Paper SP+AS+BI+ET+MI+NS-TuA3
Functional Imaging of Jahn-Teller Dynamics at the Single-molecule Scale

Tuesday, October 30, 2012, 2:40 pm, Room 16

Taking advantage of both elastic and inelastic tunneling processes of a molecule isolated at the double-barrier tunneling junction of a scanning tunneling microscope, both static and dynamic parts of the Hamiltonian can be visualized with submolecular resolution. This is illustrated by imaging Jahn-Teller (JT) driven vibronic dynamics within Zn-etioporphyrin (ZnEtio), in its various reduced forms, in what may be regarded as nature’s choice of a molecule as a controllable current switch. Unique interpretations are afforded through simultaneously recorded functional images, such as maps of: a) energy resolved differential current, b) spectrally resolved electroluminescence, c) conduction bistability, d) reduction/oxidation potentials (maps of charging and discharging). We focus on the radical anion, ZnEtio^-, which is reduced by injecting an electron to a single ZnEtio molecule adsorbed on a thin aluminum oxide film grown on NiAl(110). In contrast with the neutral, the saddle-shaped radical anion lies flat on the surface of the oxide. The discharge map directly shows that the excess electron is localized in the ²p_x orbital of the entire porphyrin macrocycle, as a result of the JT active rectangular (B_1g) distortion of the molecule.
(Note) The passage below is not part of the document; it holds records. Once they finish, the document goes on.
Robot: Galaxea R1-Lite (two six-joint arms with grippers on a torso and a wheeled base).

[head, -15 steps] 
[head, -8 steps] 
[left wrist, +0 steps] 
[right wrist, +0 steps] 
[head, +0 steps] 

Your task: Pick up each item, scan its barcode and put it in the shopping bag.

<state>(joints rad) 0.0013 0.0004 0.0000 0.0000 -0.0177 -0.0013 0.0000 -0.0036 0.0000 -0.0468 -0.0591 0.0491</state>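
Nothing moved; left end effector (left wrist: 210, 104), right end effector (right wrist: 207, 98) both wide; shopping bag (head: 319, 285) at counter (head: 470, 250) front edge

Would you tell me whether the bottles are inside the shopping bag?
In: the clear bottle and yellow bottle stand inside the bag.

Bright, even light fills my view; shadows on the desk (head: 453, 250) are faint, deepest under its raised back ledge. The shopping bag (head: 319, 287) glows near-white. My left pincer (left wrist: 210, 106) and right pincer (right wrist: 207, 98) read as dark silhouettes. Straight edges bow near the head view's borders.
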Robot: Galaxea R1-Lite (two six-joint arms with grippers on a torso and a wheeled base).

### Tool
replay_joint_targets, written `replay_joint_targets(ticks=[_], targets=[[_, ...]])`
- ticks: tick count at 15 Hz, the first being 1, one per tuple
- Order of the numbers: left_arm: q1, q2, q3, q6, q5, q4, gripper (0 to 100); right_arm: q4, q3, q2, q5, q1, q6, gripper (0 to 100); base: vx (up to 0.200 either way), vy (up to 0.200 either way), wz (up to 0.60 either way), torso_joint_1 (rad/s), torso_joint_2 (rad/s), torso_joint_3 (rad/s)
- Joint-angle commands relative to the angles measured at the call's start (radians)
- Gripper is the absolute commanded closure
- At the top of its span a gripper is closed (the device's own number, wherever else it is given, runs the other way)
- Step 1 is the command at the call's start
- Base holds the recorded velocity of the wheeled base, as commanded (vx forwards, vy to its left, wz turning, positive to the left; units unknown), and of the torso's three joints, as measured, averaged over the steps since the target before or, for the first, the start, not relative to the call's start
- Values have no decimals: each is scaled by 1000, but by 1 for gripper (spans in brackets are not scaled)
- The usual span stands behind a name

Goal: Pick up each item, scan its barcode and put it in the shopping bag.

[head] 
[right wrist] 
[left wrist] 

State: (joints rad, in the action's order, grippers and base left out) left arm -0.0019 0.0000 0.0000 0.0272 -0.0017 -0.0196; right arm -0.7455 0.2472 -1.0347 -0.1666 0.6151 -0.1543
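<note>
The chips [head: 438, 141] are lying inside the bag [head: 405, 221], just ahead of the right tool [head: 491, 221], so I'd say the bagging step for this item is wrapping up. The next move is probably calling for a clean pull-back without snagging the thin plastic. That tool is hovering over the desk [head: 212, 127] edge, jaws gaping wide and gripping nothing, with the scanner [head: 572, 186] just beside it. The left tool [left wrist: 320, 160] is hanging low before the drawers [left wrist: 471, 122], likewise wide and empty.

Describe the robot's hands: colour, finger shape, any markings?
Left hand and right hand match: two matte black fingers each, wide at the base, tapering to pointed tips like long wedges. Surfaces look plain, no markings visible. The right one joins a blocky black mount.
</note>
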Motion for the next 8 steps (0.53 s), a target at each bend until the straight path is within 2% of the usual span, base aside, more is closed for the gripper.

The static JT potential leads to conduction bistability, with reversed switching polarity depending on whether tunneling electrons are injected in the occupied ²p_x orbital or the diamond (B_2g) coordinate which serves as a transition state that connects the p_x and p_y orbitals at the two B_1g minima. In addition to the JT switching, the dynamic JT states are directly imaged through electroluminescence spectra, induced by injection of a second electron in the anion. The spectra consist of a continuum due to radiative ionization of the dianion, and sharp Fano resonances of the vibronic progression of the JT active modes. A detailed analysis of the spectra yields the vibronic couplings and the wavefunctions. Vibronic structure is inherent in STM topographic images, and has hitherto not been fully recognized.